What the task asks: From the first line onward, reproduce the records exactly; the final line to include is the one holding "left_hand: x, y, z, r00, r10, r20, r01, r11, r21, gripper".

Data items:
###
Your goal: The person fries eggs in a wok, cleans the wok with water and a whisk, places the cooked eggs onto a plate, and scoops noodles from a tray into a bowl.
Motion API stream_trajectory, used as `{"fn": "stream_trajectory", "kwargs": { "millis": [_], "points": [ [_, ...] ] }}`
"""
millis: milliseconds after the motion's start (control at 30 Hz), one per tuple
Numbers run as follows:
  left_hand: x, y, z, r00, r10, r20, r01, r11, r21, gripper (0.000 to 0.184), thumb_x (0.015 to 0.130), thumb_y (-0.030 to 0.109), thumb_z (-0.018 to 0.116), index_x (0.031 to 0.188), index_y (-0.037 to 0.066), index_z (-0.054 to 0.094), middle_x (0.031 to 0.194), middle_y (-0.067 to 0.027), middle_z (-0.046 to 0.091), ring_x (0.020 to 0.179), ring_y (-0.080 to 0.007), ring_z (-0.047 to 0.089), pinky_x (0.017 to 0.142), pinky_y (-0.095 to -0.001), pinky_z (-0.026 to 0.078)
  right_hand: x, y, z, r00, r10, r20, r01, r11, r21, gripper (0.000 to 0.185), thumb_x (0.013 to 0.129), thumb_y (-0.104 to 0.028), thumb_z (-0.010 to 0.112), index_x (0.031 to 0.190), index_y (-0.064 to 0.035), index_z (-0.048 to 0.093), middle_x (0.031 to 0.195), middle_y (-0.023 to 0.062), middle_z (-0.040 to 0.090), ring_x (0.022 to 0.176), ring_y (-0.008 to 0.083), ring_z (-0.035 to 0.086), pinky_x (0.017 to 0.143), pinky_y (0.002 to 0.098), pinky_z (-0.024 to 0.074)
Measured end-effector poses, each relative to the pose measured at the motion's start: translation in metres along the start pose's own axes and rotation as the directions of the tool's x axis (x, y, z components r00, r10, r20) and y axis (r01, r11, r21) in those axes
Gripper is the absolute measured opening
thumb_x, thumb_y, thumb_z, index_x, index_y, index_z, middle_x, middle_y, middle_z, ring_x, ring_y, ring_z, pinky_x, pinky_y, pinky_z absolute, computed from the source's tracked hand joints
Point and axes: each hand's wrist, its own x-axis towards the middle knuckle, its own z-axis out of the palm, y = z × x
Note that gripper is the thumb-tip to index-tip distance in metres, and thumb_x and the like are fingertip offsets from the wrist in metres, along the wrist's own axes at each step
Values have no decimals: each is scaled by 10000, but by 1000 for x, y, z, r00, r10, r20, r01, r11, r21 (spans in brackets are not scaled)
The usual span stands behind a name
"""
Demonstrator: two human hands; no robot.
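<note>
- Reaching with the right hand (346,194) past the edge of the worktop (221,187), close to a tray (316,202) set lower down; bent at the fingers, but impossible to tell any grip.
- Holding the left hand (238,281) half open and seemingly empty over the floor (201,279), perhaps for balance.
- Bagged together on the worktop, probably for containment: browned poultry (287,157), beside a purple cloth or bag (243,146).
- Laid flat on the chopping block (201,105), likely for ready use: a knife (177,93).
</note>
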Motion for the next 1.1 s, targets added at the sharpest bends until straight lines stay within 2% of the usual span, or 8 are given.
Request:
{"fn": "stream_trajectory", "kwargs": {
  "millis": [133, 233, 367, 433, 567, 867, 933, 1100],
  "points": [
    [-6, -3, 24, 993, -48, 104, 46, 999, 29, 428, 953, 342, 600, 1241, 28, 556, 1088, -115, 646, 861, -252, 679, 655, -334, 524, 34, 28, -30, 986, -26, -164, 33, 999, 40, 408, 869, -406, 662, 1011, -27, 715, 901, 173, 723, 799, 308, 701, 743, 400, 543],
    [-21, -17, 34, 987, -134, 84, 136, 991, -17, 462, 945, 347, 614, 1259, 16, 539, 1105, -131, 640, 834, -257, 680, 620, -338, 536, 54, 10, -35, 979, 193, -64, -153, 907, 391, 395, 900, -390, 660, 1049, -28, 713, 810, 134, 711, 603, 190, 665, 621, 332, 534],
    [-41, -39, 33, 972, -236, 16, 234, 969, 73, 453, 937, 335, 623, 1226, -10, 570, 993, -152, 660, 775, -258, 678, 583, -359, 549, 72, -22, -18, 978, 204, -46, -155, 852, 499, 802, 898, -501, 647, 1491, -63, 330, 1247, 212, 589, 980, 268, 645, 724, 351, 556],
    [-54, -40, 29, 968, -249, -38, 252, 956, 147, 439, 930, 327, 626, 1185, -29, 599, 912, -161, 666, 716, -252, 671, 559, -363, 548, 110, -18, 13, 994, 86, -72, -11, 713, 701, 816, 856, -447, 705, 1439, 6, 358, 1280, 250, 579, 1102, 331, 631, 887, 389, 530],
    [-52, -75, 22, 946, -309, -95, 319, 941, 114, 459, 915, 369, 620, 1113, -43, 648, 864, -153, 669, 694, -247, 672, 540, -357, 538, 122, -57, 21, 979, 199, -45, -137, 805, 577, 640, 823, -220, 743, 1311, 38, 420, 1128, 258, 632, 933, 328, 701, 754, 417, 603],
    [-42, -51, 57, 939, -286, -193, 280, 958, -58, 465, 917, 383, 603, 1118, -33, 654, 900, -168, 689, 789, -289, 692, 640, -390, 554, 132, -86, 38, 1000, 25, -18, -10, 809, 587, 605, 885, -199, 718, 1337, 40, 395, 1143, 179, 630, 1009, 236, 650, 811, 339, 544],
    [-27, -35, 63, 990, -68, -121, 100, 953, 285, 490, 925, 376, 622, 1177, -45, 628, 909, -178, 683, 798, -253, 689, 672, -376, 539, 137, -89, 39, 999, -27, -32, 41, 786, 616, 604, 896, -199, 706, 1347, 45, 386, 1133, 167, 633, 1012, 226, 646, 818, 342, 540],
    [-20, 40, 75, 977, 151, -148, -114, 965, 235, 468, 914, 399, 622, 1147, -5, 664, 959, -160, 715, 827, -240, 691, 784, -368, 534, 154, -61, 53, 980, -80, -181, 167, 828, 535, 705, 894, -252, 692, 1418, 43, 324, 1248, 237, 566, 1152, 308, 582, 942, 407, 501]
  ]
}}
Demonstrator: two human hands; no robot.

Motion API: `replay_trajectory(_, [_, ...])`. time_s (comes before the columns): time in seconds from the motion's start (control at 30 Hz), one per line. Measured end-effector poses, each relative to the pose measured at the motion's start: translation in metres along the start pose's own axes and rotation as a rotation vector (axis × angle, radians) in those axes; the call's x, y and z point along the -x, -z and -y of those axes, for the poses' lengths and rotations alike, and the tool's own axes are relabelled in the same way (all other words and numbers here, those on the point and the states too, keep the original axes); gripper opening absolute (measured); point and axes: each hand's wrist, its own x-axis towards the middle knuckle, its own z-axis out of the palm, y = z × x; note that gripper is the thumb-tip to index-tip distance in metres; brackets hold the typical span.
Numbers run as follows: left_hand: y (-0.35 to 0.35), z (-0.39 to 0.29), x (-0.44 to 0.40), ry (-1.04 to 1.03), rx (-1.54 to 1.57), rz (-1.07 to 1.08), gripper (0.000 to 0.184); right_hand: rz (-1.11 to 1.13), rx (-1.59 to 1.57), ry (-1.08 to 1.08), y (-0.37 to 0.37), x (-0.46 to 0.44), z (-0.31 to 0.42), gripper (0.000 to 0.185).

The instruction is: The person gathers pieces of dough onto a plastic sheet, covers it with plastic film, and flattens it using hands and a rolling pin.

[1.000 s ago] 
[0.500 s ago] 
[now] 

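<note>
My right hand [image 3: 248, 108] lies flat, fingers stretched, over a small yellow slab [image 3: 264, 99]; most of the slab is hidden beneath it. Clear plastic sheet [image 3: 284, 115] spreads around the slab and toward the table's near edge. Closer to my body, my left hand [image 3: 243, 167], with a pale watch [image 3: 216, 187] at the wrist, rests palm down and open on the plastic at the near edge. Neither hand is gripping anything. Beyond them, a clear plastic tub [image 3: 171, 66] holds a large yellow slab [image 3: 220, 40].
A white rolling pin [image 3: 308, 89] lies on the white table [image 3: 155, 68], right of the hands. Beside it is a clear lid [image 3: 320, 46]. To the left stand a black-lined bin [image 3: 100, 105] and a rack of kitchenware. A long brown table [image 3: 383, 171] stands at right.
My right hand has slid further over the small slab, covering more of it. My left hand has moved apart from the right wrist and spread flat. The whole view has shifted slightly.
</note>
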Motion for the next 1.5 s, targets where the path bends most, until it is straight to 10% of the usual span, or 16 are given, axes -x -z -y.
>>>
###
Output for this task:
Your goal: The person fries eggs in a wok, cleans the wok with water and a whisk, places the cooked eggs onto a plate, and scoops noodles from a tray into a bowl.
Motion API stream_trajectory, used as `{"fn": "stream_trajectory", "kwargs": { "millis": [_], "points": [ [_, ...] ] }}`
"""
millis: milliseconds after the motion's start (control at 30 Hz), one per tuple
Numbers run as follows:
  left_hand: x, y, z, r00, r10, r20, r01, r11, r21, gripper (0.000 to 0.184), thumb_x (0.015 to 0.130), thumb_y (-0.030 to 0.109), thumb_z (-0.018 to 0.116), index_x (0.031 to 0.188), index_y (-0.037 to 0.066), index_z (-0.054 to 0.094), middle_x (0.031 to 0.194), middle_y (-0.067 to 0.027), middle_z (-0.046 to 0.091), ring_x (0.020 to 0.179), ring_y (-0.080 to 0.007), ring_z (-0.047 to 0.089), pinky_x (0.017 to 0.142), pinky_y (-0.095 to -0.001), pinky_z (-0.026 to 0.078)

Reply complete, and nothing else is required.